Remote work during the pandemic also enabled many families to relocate to more affordable places, where it's often more feasible to live in a home with just one income. In the third quarter, 30% of users were looking to move to a new metro area, up from 26% before the pandemic. Among the most popular destinations were Atlanta, San Antonio and Tampa, FL--all metros with median home sale prices below the national level.

"A lot of the families that were able to move down to one income during the pandemic were high earners," Marr said. "High earners tend to have the flexibility to work remotely, which means it's easier for them to relocate to a more affordable place where only one adult needs to work full time. Lower-wage workers who are still required to show up in person, such as restaurant and grocery staff, are less likely to have the opportunity to move."

A pandemic retirement boom may have also contributed to the increase in the share of single-income households. The pandemic drove more than 3 million baby boomers into early retirement, according to a study by the Federal Reserve Bank of St. Louis.

83% of Recent Movers Are Happier After Relocating

More than three-quarters (83%) of respondents said they are at least a little happier after moving. Just 7% reported being less happy and 11% said their happiness is about the same.

Austin, TX has seen an influx of out-of-towners move in during the pandemic. Many of them actually grew up in the area, left for a job, and are now able to come back and live near family, according to local Redfin real estate agent Debbie Newby.
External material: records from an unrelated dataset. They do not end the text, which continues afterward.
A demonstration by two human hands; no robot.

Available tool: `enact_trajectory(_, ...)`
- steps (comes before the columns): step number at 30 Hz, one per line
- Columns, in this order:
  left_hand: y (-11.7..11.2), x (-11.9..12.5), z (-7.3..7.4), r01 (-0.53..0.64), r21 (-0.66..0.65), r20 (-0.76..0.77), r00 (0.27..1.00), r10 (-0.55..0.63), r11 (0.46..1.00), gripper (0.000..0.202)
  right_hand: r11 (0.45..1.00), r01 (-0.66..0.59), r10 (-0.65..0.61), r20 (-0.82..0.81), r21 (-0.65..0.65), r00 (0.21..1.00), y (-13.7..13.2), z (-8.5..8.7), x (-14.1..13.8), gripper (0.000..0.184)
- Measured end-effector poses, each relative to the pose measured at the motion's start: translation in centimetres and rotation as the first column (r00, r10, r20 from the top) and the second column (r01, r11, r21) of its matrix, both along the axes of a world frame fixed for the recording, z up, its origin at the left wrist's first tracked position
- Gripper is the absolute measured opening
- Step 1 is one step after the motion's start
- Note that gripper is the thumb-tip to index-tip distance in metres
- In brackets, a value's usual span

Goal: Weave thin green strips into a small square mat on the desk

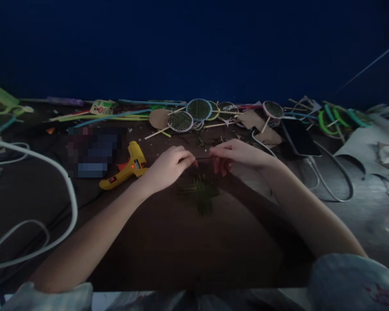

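My left hand (168,166) and my right hand (235,154) meet over the dark table (168,242). Both pinch the ends of a thin dark stick (203,158) held level between their fingertips. Just below the stick lies a small tuft of green strands (201,192). A yellow glue gun (126,168) with a lit red lamp lies just left of my left hand.
Several small mesh rackets (198,110) on sticks, cardboard discs and coloured straws line the far edge. A dark phone (300,137) with a white cable lies right of my right hand. White cables (52,190) loop at the left. Green hoops (332,119) and paper scraps sit far right.
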State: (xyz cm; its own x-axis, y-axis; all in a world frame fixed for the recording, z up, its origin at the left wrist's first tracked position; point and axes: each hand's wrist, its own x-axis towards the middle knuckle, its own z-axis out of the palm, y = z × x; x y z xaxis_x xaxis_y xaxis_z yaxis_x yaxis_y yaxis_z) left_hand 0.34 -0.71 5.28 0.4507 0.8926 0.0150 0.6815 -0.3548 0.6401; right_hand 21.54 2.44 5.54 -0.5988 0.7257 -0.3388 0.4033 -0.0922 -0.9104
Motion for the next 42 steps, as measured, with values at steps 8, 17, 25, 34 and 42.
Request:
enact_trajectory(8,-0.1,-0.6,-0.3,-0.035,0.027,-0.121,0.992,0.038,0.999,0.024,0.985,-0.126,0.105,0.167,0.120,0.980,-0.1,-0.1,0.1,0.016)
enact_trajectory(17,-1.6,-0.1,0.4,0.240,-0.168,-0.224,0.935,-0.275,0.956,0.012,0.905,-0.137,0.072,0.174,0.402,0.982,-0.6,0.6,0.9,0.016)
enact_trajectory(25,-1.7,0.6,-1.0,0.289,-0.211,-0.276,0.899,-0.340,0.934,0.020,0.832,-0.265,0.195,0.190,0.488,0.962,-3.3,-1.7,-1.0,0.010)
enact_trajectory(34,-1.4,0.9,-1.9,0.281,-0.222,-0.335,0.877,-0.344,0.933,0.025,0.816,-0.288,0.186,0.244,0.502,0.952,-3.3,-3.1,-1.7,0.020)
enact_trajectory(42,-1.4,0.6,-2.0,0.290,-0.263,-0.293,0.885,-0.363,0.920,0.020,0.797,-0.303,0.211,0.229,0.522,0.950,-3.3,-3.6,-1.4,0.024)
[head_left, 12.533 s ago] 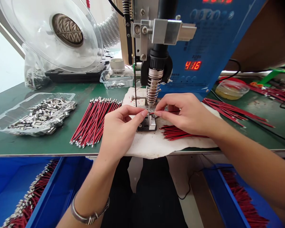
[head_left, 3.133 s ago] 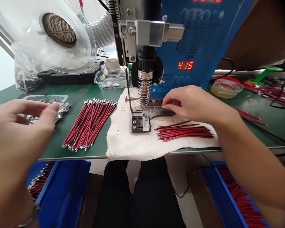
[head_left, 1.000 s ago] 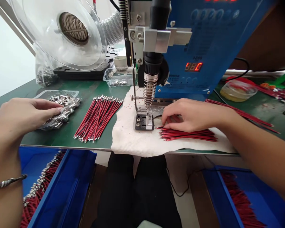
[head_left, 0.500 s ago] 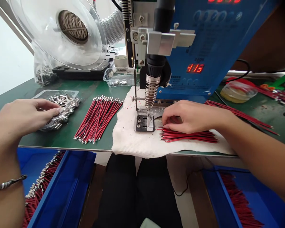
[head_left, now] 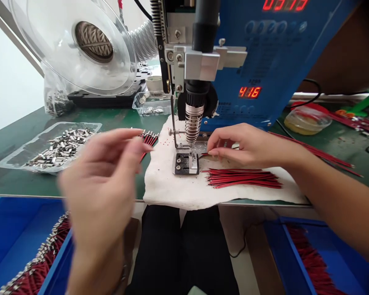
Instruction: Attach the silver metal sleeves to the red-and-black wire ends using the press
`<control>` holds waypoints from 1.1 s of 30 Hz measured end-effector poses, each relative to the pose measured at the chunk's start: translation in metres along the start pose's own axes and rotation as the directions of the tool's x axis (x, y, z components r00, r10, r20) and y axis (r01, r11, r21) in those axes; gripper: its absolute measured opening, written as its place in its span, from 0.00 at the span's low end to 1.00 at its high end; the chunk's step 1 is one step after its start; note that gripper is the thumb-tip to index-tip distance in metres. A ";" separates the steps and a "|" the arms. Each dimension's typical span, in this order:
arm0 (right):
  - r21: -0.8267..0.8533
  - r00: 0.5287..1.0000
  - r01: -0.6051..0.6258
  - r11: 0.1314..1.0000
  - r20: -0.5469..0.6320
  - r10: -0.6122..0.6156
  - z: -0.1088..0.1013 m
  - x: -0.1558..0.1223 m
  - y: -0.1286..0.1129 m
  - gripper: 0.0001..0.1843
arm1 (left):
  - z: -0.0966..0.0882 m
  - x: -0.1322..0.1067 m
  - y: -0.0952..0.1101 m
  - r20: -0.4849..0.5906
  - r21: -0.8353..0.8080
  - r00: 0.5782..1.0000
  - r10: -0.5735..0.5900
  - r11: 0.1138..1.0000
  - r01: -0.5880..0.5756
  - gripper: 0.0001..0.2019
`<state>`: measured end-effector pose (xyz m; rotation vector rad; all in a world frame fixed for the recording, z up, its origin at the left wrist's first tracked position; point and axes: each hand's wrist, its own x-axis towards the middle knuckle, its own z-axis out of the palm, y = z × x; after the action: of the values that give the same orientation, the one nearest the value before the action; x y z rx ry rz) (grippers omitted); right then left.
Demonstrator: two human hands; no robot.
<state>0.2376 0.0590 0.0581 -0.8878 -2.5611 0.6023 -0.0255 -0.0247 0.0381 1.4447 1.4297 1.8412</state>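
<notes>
My left hand (head_left: 104, 180) is in mid-air over the bench edge, blurred by motion, with thumb and forefinger pinched together; what they hold is too small to see. It lies between the tray of metal caps (head_left: 60, 145) and the small metal fixture (head_left: 185, 163). My right hand (head_left: 249, 145) rests on the white cloth (head_left: 172, 188) and pinches one red wire (head_left: 203, 155), whose end points at the fixture under the coiled soldering head (head_left: 193, 123). A bundle of bare red wires (head_left: 242, 178) lies just in front of that hand.
Red wires with metal ends (head_left: 147, 138) lie partly hidden behind my left hand. A clear spool (head_left: 76, 45) and the blue machine (head_left: 273, 53) stand at the back. A shallow dish (head_left: 307, 119) sits right. Blue bins (head_left: 15, 233) (head_left: 298, 262) of wires hang below the bench.
My left hand has left the metal caps and swung right and up toward the fixture. My right hand has lifted a red wire from the bundle to the fixture.
</notes>
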 end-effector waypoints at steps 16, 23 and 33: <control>-0.055 0.959 0.144 0.988 -0.240 -0.153 0.026 0.007 -0.009 0.07 | 0.048 -0.006 -0.021 0.161 -0.187 0.963 -0.216 0.951 0.245 0.07; -0.119 0.963 0.091 0.989 -0.241 -0.118 0.032 0.006 -0.011 0.08 | 0.046 -0.010 -0.026 0.270 -0.115 0.939 -0.214 0.961 0.252 0.08; -0.094 0.959 0.029 0.995 -0.278 -0.054 0.036 0.006 -0.016 0.06 | 0.045 -0.012 -0.027 0.282 -0.024 0.939 -0.197 0.977 0.212 0.08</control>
<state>0.2085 0.0412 0.0370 -0.8774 -2.3567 0.3251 0.0114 -0.0027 0.0066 1.4054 1.3244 1.4729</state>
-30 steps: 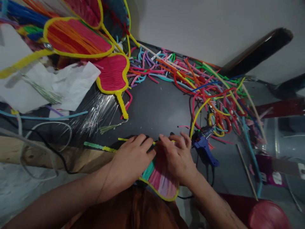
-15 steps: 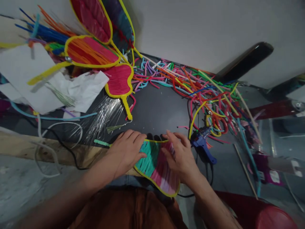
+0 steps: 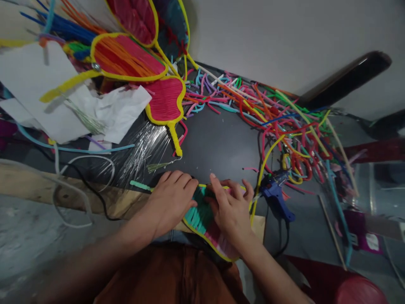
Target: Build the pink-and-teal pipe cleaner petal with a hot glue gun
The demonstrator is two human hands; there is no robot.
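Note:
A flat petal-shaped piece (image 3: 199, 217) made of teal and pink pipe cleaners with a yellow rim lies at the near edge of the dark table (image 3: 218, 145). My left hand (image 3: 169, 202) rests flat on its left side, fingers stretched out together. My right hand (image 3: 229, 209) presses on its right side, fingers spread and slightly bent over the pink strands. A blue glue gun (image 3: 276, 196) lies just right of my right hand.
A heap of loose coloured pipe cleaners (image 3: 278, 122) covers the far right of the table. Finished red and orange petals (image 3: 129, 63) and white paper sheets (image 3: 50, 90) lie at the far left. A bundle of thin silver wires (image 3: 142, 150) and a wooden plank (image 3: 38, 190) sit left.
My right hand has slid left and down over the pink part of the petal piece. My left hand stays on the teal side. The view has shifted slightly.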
"A majority of my buyers today are Texas natives who are thrilled to be coming home," Newby said. "I recently worked with one young couple who had been living in the Bay Area and working in tech. The wife grew up in Austin and wanted to move back to be closer to her family members, one of whom was ill. They bought a home Near Zilker Park in January and are now working remotely. They're ecstatic to be in Austin."

While Austin home prices have soared well above the national median during the pandemic, the Texas metro remains more affordable than major coastal hubs including San Francisco and New York.

"Most people who move relocate to somewhere less expensive," Marr said. "Moving tends to make people happier because it means they're getting more bang for their buck--frequently in the form of additional space, better weather and schools, or a shorter commute to their workplace."